Dilip Barua (দিলীপ বড়ুয়া; 2 August 1946 – 26 October 2015) was a Bangladeshi football player who played as a center-back. He was a member of the first Bangladesh national football team in 1973.

==Early life==
Dilip Barua was born on 2 August 1946, in Purva Gujra village of Cox's Bazar.

==Playing career==
In 1964, he started his football career in Chittagong's First Division League with Young Star Club.

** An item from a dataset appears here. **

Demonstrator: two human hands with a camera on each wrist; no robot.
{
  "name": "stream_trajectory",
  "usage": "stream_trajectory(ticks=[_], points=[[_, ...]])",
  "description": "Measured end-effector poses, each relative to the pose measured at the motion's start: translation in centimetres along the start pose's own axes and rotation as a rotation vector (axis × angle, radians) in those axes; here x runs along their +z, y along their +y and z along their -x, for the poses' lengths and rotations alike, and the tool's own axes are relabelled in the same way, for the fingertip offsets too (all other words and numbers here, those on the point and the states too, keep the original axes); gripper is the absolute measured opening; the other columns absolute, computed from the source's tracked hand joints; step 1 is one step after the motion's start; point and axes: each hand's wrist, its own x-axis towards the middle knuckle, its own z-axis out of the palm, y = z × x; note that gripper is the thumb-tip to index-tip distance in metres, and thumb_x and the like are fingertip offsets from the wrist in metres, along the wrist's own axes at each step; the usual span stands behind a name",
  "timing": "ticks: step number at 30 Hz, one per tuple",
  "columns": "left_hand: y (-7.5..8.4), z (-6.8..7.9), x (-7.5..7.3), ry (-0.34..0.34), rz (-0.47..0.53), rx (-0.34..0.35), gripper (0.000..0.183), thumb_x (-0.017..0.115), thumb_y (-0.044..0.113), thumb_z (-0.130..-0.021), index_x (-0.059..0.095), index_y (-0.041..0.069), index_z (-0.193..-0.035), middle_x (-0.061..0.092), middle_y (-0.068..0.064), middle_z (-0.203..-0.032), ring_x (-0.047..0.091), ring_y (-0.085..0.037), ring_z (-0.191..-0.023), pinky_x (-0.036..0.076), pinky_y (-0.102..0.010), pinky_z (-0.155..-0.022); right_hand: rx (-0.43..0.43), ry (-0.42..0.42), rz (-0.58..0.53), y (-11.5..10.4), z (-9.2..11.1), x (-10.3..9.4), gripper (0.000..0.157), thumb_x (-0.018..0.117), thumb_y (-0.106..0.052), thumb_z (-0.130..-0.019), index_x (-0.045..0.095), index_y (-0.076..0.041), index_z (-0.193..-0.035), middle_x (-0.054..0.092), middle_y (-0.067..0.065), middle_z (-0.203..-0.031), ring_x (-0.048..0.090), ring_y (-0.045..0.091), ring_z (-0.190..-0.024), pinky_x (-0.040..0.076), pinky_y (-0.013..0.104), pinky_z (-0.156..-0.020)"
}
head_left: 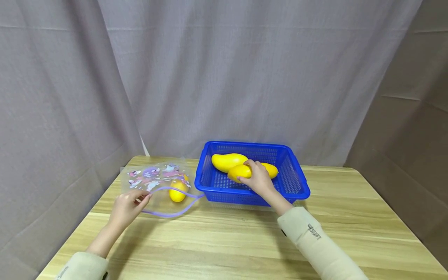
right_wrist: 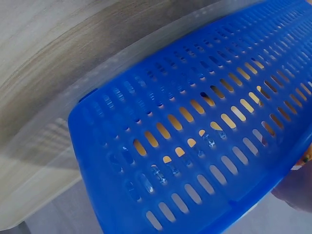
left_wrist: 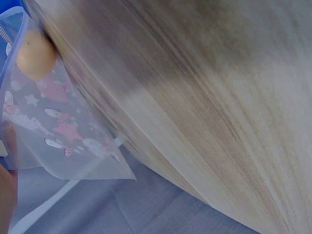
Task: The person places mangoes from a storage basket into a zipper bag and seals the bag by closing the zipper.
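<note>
My left hand pinches the purple-rimmed mouth of a clear plastic bag printed with cartoon figures. The rim bows open toward me. Inside the bag lies a yellow mango, which the left wrist view shows as a rounded mango through the film. My right hand reaches into a blue plastic basket and grips a mango, fingers over its top and thumb on the near side. Behind it rests a larger mango; another mango is partly hidden by the hand.
The basket stands on a wood-grain table, its left side right at the bag's rim. Grey curtain hangs behind and at the left of the table. In the right wrist view the slotted basket wall covers most of the mangoes.
</note>
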Motion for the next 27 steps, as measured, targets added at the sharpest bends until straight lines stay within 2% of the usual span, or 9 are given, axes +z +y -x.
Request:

From then till 1979, he played regularly as an essential player for established teams in Dhaka and Chittagong. He was a member of the Chittagong District football team from 1967 to 1980 and captained them from 1972 to 1980. In 1969–70, he represented the East Pakistan Combined University team in the National Football Championship held in Comilla.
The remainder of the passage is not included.